### YOUR ASSIGNMENT
Where does the word "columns" show up in the records? Copy every line that holds it.

*** Begin section ***

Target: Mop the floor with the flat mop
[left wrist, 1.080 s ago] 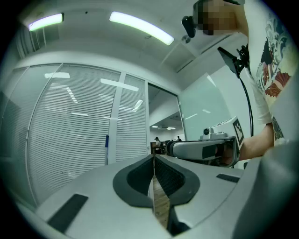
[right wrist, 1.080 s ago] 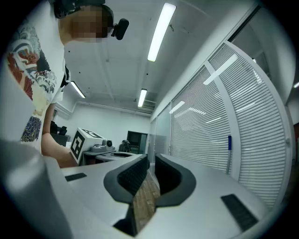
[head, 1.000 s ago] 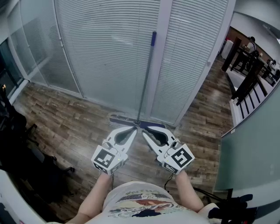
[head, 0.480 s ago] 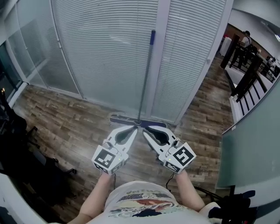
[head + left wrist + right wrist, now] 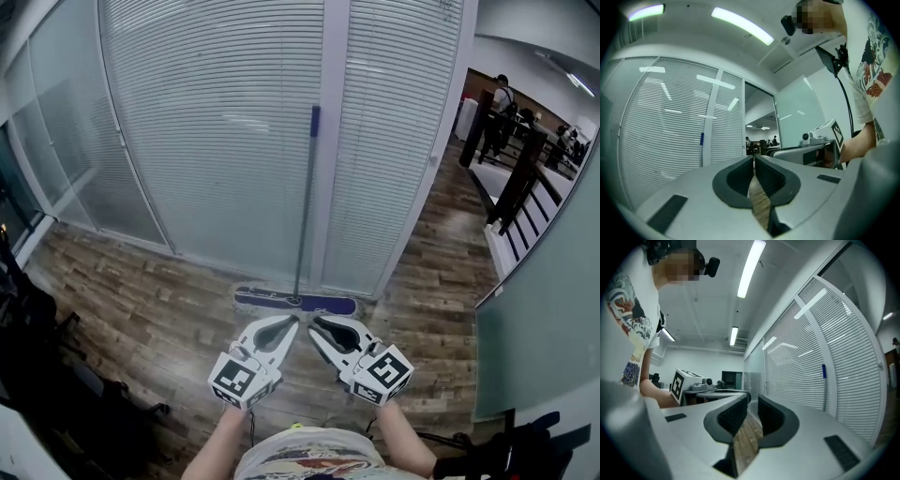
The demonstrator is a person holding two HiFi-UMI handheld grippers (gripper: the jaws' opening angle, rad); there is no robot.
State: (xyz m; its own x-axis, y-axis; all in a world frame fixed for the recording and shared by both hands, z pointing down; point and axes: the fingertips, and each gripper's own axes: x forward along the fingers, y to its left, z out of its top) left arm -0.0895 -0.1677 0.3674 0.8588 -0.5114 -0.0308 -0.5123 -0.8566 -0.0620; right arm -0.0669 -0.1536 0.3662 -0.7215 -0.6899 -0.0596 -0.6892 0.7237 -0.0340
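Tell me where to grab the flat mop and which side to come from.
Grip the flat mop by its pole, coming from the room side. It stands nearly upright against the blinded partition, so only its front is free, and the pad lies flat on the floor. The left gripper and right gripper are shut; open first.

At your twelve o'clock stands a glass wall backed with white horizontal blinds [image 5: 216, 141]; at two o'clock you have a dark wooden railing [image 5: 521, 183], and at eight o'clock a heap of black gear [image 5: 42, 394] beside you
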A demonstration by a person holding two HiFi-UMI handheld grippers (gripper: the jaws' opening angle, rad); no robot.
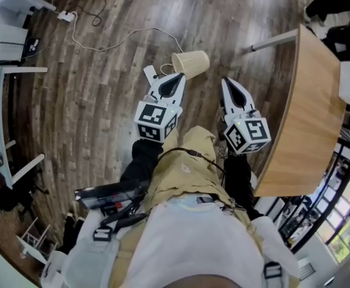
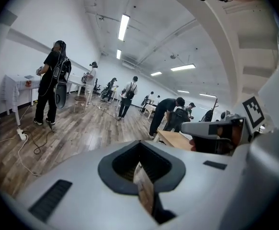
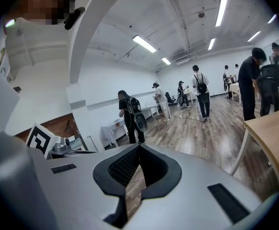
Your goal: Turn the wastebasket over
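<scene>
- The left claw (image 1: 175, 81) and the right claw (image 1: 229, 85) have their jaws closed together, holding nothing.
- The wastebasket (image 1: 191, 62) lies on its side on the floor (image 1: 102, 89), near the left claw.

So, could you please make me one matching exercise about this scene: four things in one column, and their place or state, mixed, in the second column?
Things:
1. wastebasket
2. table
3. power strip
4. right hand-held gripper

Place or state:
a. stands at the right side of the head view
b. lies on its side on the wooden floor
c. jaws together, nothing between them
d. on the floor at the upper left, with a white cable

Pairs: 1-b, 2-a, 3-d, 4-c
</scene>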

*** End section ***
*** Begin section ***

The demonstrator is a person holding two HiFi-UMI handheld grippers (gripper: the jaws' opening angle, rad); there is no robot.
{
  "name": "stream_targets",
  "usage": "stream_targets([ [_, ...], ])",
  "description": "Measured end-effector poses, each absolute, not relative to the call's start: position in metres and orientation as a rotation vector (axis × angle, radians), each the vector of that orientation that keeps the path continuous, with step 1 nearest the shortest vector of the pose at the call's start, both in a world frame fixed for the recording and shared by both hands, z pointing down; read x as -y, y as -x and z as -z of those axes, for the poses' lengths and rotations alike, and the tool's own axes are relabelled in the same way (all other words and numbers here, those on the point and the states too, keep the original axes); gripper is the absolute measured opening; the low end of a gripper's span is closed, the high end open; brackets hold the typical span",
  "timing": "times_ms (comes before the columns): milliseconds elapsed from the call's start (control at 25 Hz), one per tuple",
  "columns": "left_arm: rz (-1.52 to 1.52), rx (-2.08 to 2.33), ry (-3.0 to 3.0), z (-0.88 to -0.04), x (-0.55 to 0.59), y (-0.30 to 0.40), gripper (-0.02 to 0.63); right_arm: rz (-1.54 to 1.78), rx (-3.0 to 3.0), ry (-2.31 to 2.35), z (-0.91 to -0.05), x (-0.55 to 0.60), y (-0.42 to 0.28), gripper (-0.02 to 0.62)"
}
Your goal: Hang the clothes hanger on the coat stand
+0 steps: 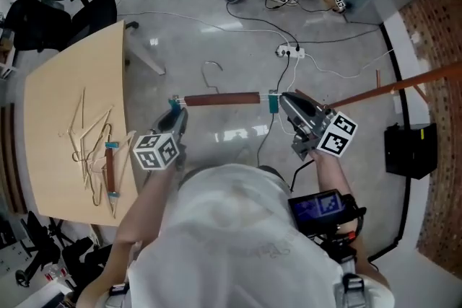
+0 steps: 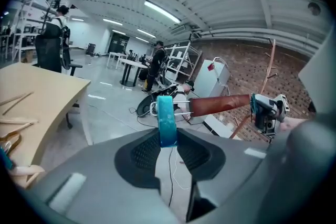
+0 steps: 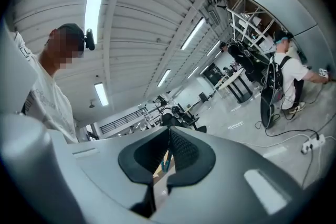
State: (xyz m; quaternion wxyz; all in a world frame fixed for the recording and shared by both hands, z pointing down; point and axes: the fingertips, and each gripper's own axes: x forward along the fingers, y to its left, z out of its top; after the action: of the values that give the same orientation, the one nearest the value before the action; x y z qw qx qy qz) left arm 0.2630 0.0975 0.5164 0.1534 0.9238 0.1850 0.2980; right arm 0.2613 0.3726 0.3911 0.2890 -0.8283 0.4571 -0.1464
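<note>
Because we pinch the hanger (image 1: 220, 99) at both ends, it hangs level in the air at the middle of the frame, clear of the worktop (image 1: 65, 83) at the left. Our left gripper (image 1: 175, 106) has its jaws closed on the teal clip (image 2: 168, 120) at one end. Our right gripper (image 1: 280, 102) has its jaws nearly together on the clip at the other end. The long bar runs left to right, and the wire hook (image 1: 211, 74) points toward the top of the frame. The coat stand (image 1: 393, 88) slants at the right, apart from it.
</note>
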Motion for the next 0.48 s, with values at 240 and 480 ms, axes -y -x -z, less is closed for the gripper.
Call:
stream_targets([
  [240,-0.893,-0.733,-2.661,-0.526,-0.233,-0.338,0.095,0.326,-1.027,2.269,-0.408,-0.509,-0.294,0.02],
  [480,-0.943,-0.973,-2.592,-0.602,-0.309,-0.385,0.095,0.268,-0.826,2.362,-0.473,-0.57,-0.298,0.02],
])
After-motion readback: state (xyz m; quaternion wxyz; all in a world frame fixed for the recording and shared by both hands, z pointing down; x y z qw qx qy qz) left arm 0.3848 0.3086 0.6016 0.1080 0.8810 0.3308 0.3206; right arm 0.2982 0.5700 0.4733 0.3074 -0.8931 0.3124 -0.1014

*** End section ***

### TASK OUTPUT
  "timing": "times_ms (comes before the columns): milliseconds elapsed from the call's start (control at 25 Hz), one per tuple",
  "columns": "left_arm: rz (-1.52 to 1.52), rx (-2.08 to 2.33), ry (-3.0 to 3.0), z (-0.88 to -0.04), x (-0.55 to 0.59), y (-0.30 to 0.40), gripper (-0.02 to 0.63); right_arm: rz (-1.54 to 1.78), rx (-3.0 to 3.0), ry (-2.31 to 2.35), z (-0.91 to -0.05), x (-0.55 to 0.60), y (-0.42 to 0.28), gripper (-0.02 to 0.62)"

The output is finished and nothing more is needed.